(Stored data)
[Start of Attachment]

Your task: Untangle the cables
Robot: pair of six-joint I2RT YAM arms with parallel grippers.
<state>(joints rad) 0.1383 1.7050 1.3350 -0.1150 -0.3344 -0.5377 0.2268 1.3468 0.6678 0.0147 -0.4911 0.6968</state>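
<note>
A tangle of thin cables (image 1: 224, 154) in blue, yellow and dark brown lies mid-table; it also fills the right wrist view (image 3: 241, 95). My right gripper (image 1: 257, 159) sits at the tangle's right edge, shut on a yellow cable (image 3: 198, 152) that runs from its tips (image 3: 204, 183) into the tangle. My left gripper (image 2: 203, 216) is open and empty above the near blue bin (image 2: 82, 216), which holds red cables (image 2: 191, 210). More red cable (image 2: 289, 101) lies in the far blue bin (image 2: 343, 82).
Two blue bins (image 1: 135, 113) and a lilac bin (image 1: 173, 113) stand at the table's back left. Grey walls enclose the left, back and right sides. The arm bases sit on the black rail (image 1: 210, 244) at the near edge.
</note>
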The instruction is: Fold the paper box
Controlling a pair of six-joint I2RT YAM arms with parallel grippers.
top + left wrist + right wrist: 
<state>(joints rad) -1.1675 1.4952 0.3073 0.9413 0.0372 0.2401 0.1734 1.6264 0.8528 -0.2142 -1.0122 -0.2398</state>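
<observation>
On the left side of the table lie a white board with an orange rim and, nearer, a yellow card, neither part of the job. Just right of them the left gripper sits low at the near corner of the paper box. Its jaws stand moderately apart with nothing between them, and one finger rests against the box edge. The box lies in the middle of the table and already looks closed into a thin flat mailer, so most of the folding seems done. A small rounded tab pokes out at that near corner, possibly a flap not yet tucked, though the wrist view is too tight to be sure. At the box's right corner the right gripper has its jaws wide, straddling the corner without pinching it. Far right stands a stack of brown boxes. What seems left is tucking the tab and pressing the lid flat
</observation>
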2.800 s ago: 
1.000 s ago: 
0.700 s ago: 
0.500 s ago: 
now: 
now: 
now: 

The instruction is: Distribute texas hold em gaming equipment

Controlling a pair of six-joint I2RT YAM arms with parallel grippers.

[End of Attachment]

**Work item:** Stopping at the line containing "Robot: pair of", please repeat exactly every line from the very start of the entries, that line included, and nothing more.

**Reply:**
Your task: Untangle the cables
Robot: pair of six-joint I2RT YAM arms with parallel grippers.

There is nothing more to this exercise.